One must view the urban architectural work of Otto Wagner within the context of
the redevelopment of the Ringstrasse of Vienna. As in many European cities at the
time, the old fortifications around the medieval city center of Vienna were no longer
needed, and pressures for redevelopment were great. These old fortifications of the
feudal era were replaced with institutions of the new bourgeois power: University,
Parliament, Museums, etc.), as well as upscale blocks of housing

Ringstrasse Plan, Vienna, 1860


The new Ringstrasse development did not stitch the historic city center with the
surrounding suburbs as much as permanently separate them. Rather than a series
of urban spaces and connections it was essentially a linear void that
circumnavigated the historic city.
Critical of this development was Camillo Sitte, the prominent urban planning
theorist whose book City Planning According to Artistic Principles was published in

1889 and was exceedingly influential. His study of cities in this book emphasized
the importance of plazas and squares, composed and enclosed spaces that served
as outdoor rooms. In particular, he criticized the nineteenth-century trend of floating
massive civic and institutional buildings in the middle of vast plazas. To Sitte, the
plazas had to have an enclosed, human scale, and the important monuments
(typically churches in the past) were not free-standing, but emerged from the
surrounding fabric. Sitte advocated for an informal, picturesque composition, as well
as an approach that was artfully choreographed.

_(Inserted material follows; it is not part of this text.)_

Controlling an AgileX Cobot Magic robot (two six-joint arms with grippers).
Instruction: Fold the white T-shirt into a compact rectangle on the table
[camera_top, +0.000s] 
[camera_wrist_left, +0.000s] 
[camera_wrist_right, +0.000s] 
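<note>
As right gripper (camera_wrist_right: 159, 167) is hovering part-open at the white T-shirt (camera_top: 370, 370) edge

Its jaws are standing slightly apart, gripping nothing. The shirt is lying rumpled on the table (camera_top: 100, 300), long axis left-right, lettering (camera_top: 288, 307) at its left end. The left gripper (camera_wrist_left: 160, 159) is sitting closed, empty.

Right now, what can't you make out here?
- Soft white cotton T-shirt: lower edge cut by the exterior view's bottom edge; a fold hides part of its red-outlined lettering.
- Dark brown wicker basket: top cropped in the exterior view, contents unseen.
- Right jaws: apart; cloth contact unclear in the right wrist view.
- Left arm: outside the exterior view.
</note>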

Camillo Sitte, Study of Medieval Plazas


Sitte even proposed changes to the Ringstrasse, attempting to arrest the linearity of
the new boulevard and to capture space along its length. Modernity with its
vastness of scale and its emphasis on speed was a tragic turn of events for Sitte,
one with profound emotional and cultural ramifications.

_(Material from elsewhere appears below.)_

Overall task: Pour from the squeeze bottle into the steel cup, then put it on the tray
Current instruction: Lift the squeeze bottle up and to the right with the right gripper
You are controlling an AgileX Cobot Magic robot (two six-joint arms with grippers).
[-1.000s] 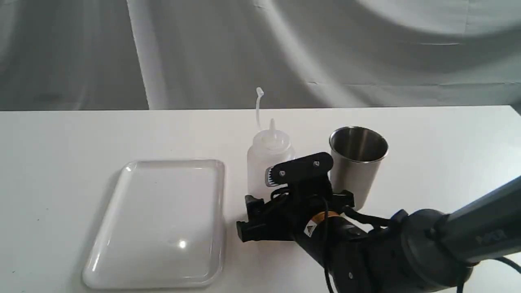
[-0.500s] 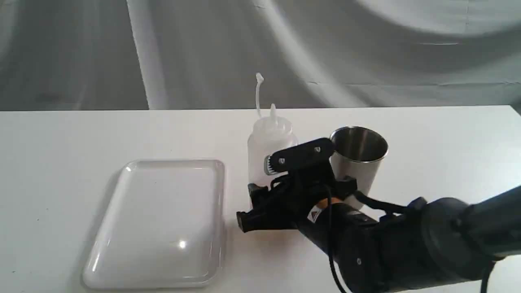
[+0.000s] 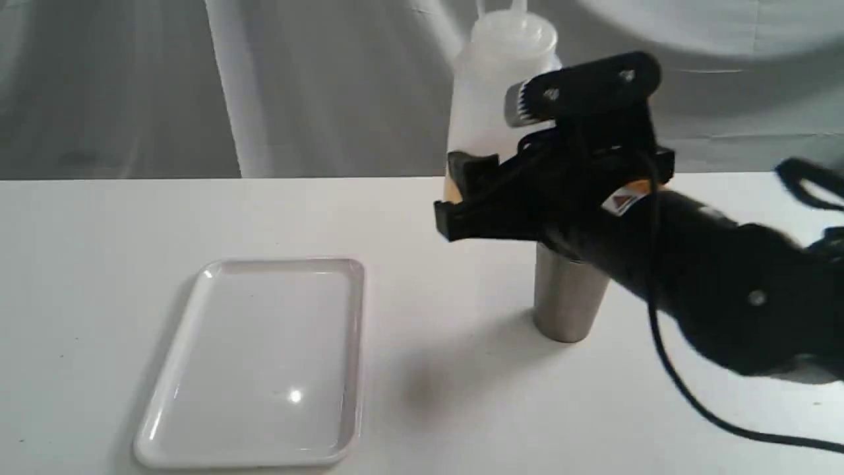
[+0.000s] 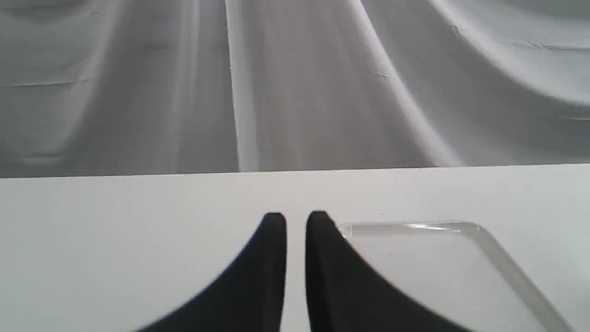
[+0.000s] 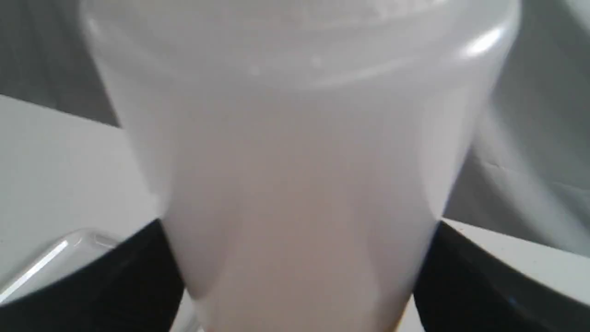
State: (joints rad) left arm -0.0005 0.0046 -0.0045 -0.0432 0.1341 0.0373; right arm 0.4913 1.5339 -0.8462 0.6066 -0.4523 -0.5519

Camillo Sitte, Ringstrasse proposal, Vienna


Wagner, on the other hand, embraced the new modern city, and believed it should
represent movement and efficiency. His buildings were in deference to the streets.
They were not freestanding, or attached in picturesque ways as recommended by

Sitte, but inserted into the urban fabric. In this way, the buildings DEFLECTED and
FACILITATED movement.

Otto Wagner, War Ministry on the Ringstrasse, Vienna. His buildings were intended to
facilitate the movement of the street
Wagner vested monumentality not in buildings, but the street itself, which can be
seen as vast cuts through the urban fabric, most famously in his Groszstadt Plan.

Diagram of Wagner's Groszstadt


But before the Groszstadt plans, Wagner proved himself an incredibly adept sculptor
of urban blocks. For his Groszstadt, the urban blocks were units of aggregation, and
the open space was either the space of the street, or the residual space of blocks
removed, in both cases geometrically subservient to the infinite expansion of the
urban module.

Otto Wagner, Die Groszstadst, Plan (1911)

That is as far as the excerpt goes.